▶ [Problem details] Each line below that carries the string "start" must appear in the answer.

▶ [Input data]

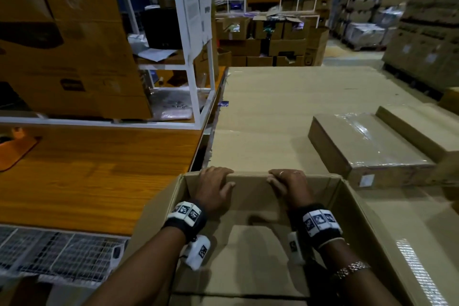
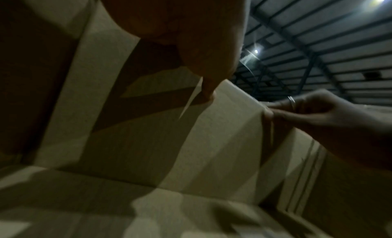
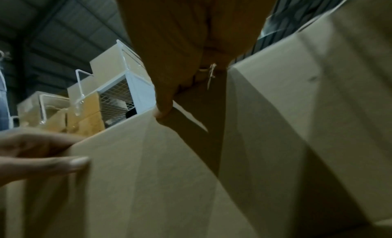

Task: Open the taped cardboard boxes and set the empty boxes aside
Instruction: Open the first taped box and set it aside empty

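An open, empty cardboard box (image 1: 250, 251) stands in front of me on a wide sheet of cardboard. My left hand (image 1: 215, 182) grips the top edge of its far wall near the left corner, fingers curled over the outside and thumb on the inside. My right hand (image 1: 288, 181) grips the same edge further right in the same way. From inside the box, the left wrist view shows my left thumb (image 2: 210, 84) on the wall and the right hand (image 2: 314, 110) beyond it. In the right wrist view, my right thumb (image 3: 163, 107) presses that wall (image 3: 148, 166).
A taped, plastic-wrapped box (image 1: 367, 146) lies to the right on the cardboard surface (image 1: 285, 102). An orange wooden table (image 1: 94, 176) with a white wire shelf frame (image 1: 188, 40) and large cartons stands at the left. Stacked boxes fill the background.
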A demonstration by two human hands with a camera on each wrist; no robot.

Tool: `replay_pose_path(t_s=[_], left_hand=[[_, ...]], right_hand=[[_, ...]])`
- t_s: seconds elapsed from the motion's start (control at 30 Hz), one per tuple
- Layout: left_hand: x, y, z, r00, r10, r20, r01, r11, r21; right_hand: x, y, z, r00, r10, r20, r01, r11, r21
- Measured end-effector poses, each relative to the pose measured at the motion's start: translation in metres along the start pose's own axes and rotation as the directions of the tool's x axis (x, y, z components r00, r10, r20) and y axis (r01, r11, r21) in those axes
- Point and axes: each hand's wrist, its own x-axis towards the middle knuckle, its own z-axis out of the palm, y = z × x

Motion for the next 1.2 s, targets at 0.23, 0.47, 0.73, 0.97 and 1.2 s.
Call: replay_pose_path(t_s=[0.23,0.47,0.73,0.97,1.2], left_hand=[[0.007,0.001,-0.003,0.995,-0.073,0.065,0.063,0.989,0.137],[0.005,0.024,-0.029,0.971,-0.176,0.164,0.137,0.965,0.222],[-0.040,0.050,-0.119,0.956,-0.190,0.224,0.158,0.975,0.154],[-0.167,0.103,-0.200,0.964,-0.096,0.249,0.087,0.995,0.045],[-0.289,0.146,-0.231,0.926,-0.121,0.357,0.235,0.926,-0.295]], right_hand=[[-0.003,0.004,-0.006,1.000,-0.002,0.000,0.002,0.999,-0.045],[0.004,-0.011,-0.021,0.955,0.196,0.221,-0.159,0.971,-0.177],[-0.055,-0.049,-0.129,0.941,0.268,0.206,-0.225,0.952,-0.210],[-0.162,-0.109,-0.211,0.937,0.245,0.249,-0.239,0.970,-0.052],[-0.275,-0.163,-0.233,0.907,0.332,0.260,-0.363,0.929,0.079]])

▶ [Answer]
- t_s: seconds elapsed from the motion's start (control at 30 Hz), one per tuple
- Measured end-effector poses, each relative to the pose measured at the motion's start: translation in metres along the start pose's own axes and rotation as the directions of the tool's x axis (x, y, z components r00, r10, r20) and y axis (r01, r11, r21) in those axes

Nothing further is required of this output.